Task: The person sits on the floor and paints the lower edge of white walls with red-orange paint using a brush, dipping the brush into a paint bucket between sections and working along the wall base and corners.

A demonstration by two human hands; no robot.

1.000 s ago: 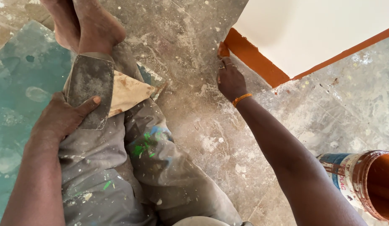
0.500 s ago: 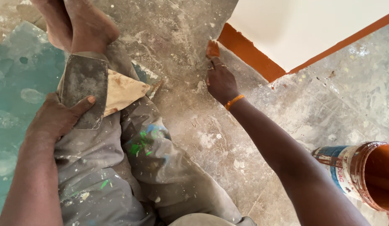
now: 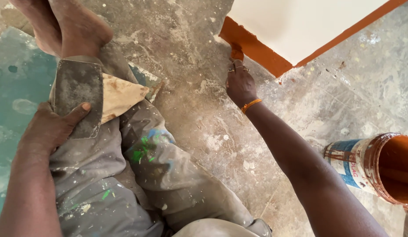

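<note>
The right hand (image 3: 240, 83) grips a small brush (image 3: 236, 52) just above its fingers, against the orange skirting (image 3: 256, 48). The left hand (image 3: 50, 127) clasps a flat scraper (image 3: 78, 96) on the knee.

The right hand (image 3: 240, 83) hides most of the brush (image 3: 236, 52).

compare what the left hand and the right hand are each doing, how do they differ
The left hand rests on the person's leg, thumb across a flat grey scraper blade; the right hand is stretched out to the wall's base, gripping a small brush. The scraper blade looks dry and dusty, while the brush is loaded with orange paint against the orange band. Both hands hold a tool.
</note>
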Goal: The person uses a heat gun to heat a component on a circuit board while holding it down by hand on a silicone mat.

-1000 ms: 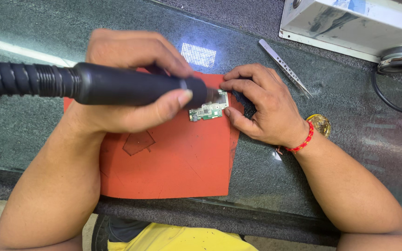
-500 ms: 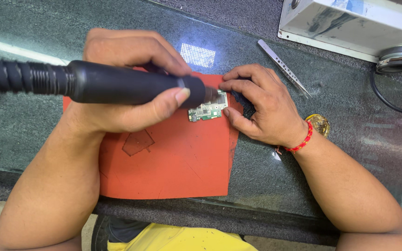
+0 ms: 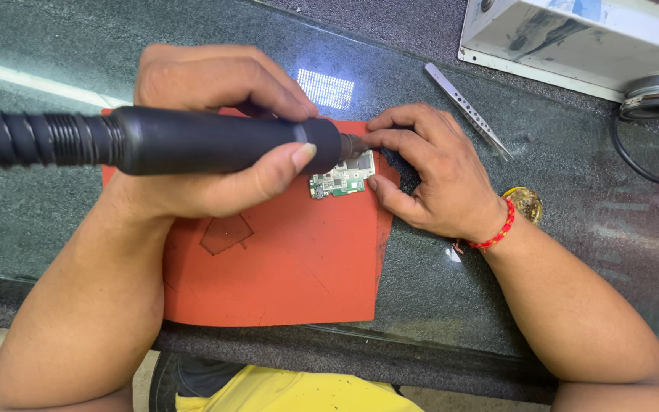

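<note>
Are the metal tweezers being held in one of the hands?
No, the tweezers lie untouched on the dark table, beyond the right hand.

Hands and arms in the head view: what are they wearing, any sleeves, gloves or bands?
Both hands are bare, no gloves, and both forearms are uncovered as far as the frame shows, with no sleeves in view. The right hand has a red beaded bracelet round the wrist. The left hand and its wrist show no ring, watch or band.
</note>
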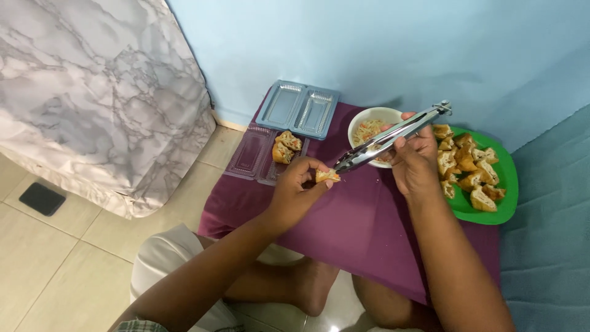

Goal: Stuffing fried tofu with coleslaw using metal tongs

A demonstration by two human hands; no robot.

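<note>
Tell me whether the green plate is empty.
No. The green plate is piled with fried tofu pieces, beside the right hand holding metal tongs.

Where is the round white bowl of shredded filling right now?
The round white bowl sits on the purple cloth, right of centre, between the green plate and stacked clear plastic trays.

A pale blue wall (344,43) stood at the far side. Cream floor tiles (55,258) lay near left, beside a marble-patterned covering (92,92); a teal mat (553,246) lay right.
</note>
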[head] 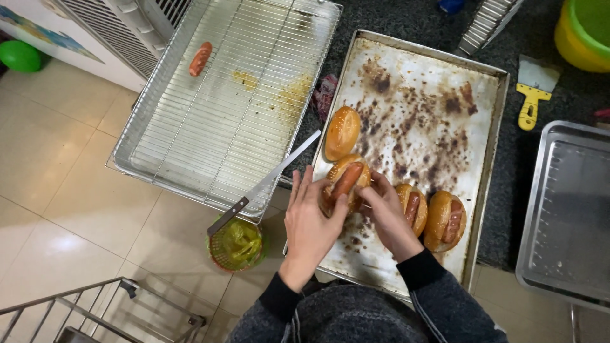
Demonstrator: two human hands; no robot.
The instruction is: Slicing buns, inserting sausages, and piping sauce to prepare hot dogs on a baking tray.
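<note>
A lone sausage (200, 58) lies on the wire cooling rack (190, 146) at far left, a long knife (264, 184) resting across its corner. The left hand (309, 222), fingers curled, cups a split bun with a sausage (345, 183) over the scorched baking tray (432, 108); the right hand (389, 216) pinches its other side. Two filled buns (432, 216) sit just beside, on the right, and a plain bun (342, 132) lies just above.
</note>
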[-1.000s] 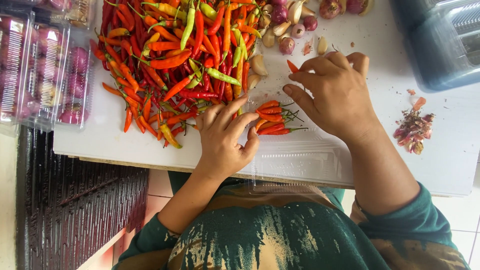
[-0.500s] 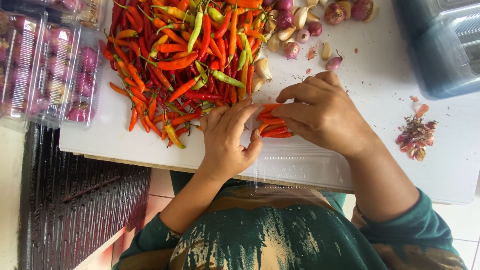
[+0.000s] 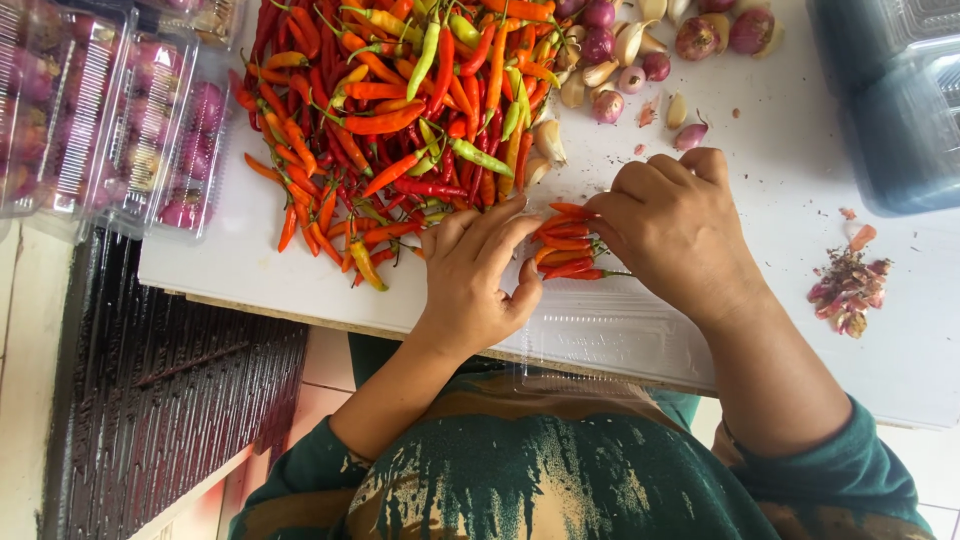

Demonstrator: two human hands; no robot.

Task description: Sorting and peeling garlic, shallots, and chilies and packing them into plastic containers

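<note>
My left hand (image 3: 470,280) lies flat on the white table (image 3: 780,180), fingers spread and loose, their tips at the near edge of the big chili pile (image 3: 400,120) and holding nothing. My right hand (image 3: 675,225) is curled over a small bunch of red chilies (image 3: 565,250) that lies between my two hands; its fingertips are bent down onto the bunch, pinching at the stem ends, though exactly how many they grip I cannot tell. The bunch rests just above a clear plastic tray (image 3: 610,335) at the table's front edge. Shallots and garlic cloves (image 3: 640,50) lie beyond my right hand, a little heap of peelings (image 3: 850,290) off to the right, and clear boxes of shallots (image 3: 110,120) stand at the far left
</note>
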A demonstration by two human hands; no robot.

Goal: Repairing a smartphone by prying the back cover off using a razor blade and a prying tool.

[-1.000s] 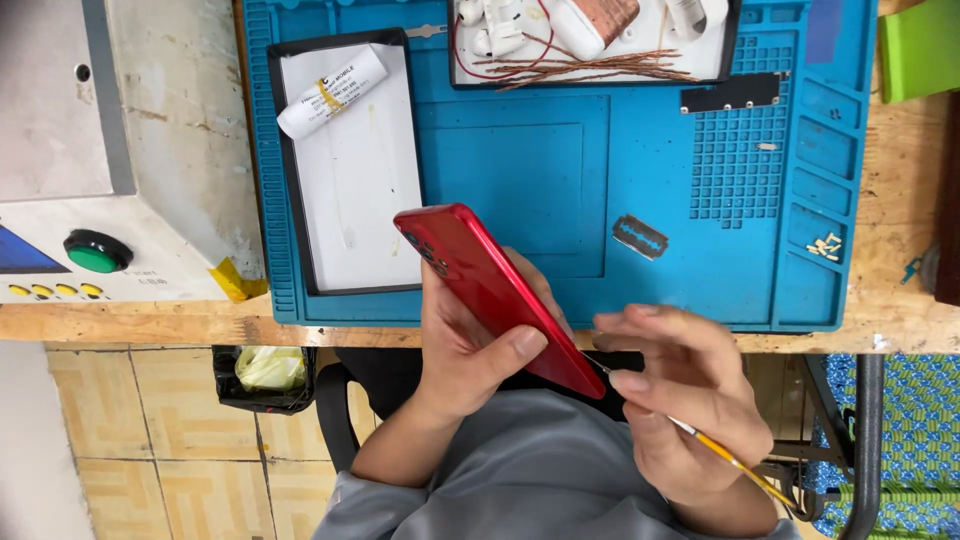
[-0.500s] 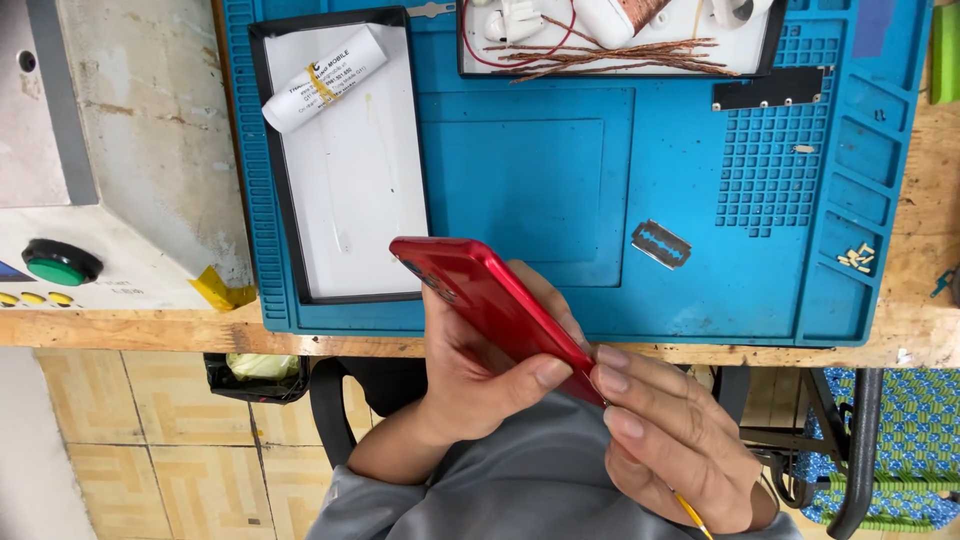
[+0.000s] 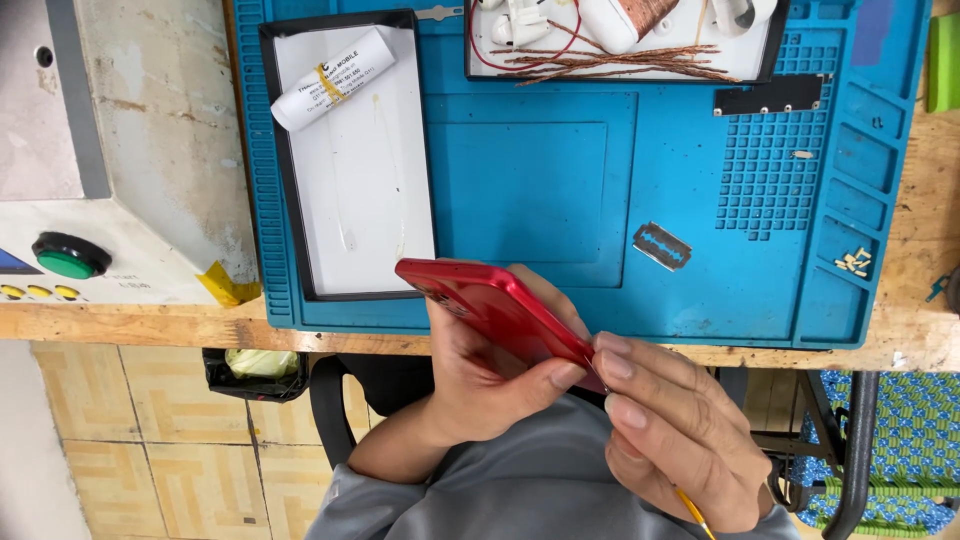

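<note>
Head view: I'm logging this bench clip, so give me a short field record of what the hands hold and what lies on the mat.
left hand: left hand holds the red phone, tilted, thumb on its edge
right hand: right hand pinches the phone's lower end; a thin yellow tool sticks out below it
surface: blue work mat on a wooden bench
on mat: razor blade, white tray with a white tube
beside mat: machine with a green button

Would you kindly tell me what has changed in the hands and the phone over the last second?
The right hand, open beside the phone a second ago, has closed in; its fingertips now press the lower end of the red phone. A thin yellow tool stays tucked in that hand. The left hand keeps its grip on the phone. The razor blade on the blue mat has not moved.
</note>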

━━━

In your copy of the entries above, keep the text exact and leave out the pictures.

» Solution to this exercise
Task: The person sits on the floor and paints the lower edge of white walls with red-orange paint using a brush, dipping the brush into a paint bucket between sections and working along the wall base and corners.

A demonstration by two human hands; no robot.

1.000 s ago: 
0.500 s ago: 
now: 

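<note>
The right hand (image 3: 240, 83) grips a small brush (image 3: 236, 52) just above its fingers, against the orange skirting (image 3: 256, 48). The left hand (image 3: 50, 127) clasps a flat scraper (image 3: 78, 96) on the knee.

The right hand (image 3: 240, 83) hides most of the brush (image 3: 236, 52).

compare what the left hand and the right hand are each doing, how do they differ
The left hand rests on the person's leg, thumb across a flat grey scraper blade; the right hand is stretched out to the wall's base, gripping a small brush. The scraper blade looks dry and dusty, while the brush is loaded with orange paint against the orange band. Both hands hold a tool.
</note>
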Goal: The person uses a heat gun to heat a component on a circuit board while holding it down by hand on a silicone mat.

-1000 ms: 
-500 ms: 
+0 ms: 

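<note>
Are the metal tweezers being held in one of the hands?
No, the tweezers lie untouched on the dark table, beyond the right hand.

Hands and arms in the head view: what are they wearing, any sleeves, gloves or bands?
Both hands are bare, no gloves, and both forearms are uncovered as far as the frame shows, with no sleeves in view. The right hand has a red beaded bracelet round the wrist. The left hand and its wrist show no ring, watch or band.
</note>
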
Goal: Stuffing fried tofu with coleslaw using metal tongs

A demonstration by two human hands; no robot.

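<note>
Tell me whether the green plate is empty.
No. The green plate is piled with fried tofu pieces, beside the right hand holding metal tongs.

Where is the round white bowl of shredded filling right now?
The round white bowl sits on the purple cloth, right of centre, between the green plate and stacked clear plastic trays.

A pale blue wall (344,43) stood at the far side. Cream floor tiles (55,258) lay near left, beside a marble-patterned covering (92,92); a teal mat (553,246) lay right.
</note>
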[head] 
Demonstrator: two human hands; no robot.
The instruction is: Slicing buns, inserting sausages, and piping sauce to prepare hot dogs on a baking tray.
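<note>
A lone sausage (200, 58) lies on the wire cooling rack (190, 146) at far left, a long knife (264, 184) resting across its corner. The left hand (309, 222), fingers curled, cups a split bun with a sausage (345, 183) over the scorched baking tray (432, 108); the right hand (389, 216) pinches its other side. Two filled buns (432, 216) sit just beside, on the right, and a plain bun (342, 132) lies just above.
</note>
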[-1.000s] 
[-0.500s] 
[+0.000s] 

Demonstrator: two human hands; no robot.

Task description: Sorting and peeling garlic, shallots, and chilies and packing them into plastic containers

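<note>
My left hand (image 3: 470,280) lies flat on the white table (image 3: 780,180), fingers spread and loose, their tips at the near edge of the big chili pile (image 3: 400,120) and holding nothing. My right hand (image 3: 675,225) is curled over a small bunch of red chilies (image 3: 565,250) that lies between my two hands; its fingertips are bent down onto the bunch, pinching at the stem ends, though exactly how many they grip I cannot tell. The bunch rests just above a clear plastic tray (image 3: 610,335) at the table's front edge. Shallots and garlic cloves (image 3: 640,50) lie beyond my right hand, a little heap of peelings (image 3: 850,290) off to the right, and clear boxes of shallots (image 3: 110,120) stand at the far left
</note>
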A demonstration by two human hands; no robot.

Goal: Repairing a smartphone by prying the back cover off using a razor blade and a prying tool.

[-1.000s] 
[-0.500s] 
[+0.000s] 

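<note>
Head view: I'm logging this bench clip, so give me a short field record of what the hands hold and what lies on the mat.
left hand: left hand holds the red phone, tilted, thumb on its edge
right hand: right hand pinches the phone's lower end; a thin yellow tool sticks out below it
surface: blue work mat on a wooden bench
on mat: razor blade, white tray with a white tube
beside mat: machine with a green button

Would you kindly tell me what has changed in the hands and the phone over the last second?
The right hand, open beside the phone a second ago, has closed in; its fingertips now press the lower end of the red phone. A thin yellow tool stays tucked in that hand. The left hand keeps its grip on the phone. The razor blade on the blue mat has not moved.
</note>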

No more work is needed on this answer.